- _TASK DETAILS_: The whole listing, exactly as given: write it out, leaving out each image.

- _GIVEN DATA_:
━━━━━━━━━━━━━━━━
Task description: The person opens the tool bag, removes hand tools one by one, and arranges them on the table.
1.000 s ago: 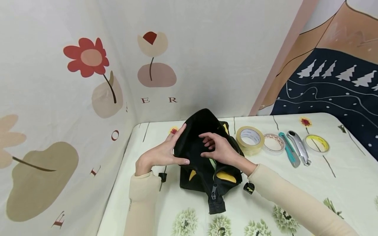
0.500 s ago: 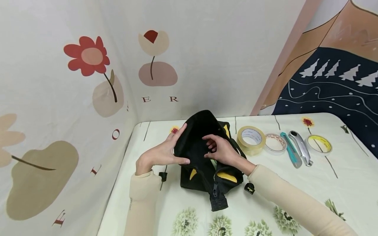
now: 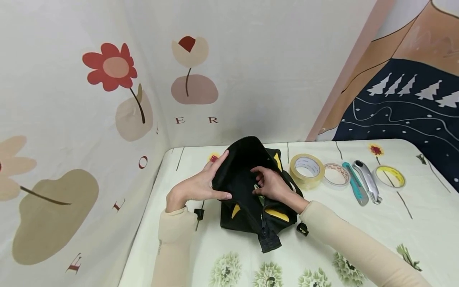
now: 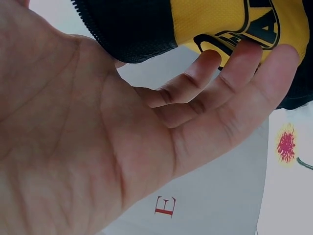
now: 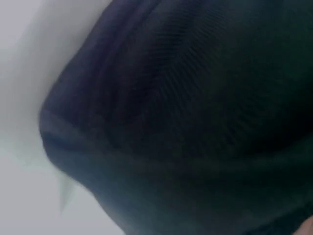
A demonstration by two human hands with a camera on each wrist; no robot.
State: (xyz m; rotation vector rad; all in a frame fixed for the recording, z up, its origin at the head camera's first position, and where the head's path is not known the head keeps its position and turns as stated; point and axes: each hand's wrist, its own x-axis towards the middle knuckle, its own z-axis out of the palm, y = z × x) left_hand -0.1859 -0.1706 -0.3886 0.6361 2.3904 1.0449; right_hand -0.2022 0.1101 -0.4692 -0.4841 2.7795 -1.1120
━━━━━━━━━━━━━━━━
- _SOLUTION TO THIS PROBLEM_:
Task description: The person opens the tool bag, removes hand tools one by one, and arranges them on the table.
1.000 s ago: 
0.500 s ago: 
now: 
now: 
now: 
A demonstration by two human hands with a camera on each wrist; no robot.
State: (xyz m; rotation vector rad; all in a frame fixed for the recording, z up, its origin at the head camera's first position, and where the head's path is not known the head keeps its position and turns as stated; point and axes: each hand's wrist, its own x-axis towards the middle knuckle, its own z-axis out of the palm, y = z × x) left_hand -0.1859 -0.1706 -0.3886 0.6361 2.3904 1.0449; right_hand -0.2022 0.1101 -0.4692 -0.4841 2.7795 -1.1120

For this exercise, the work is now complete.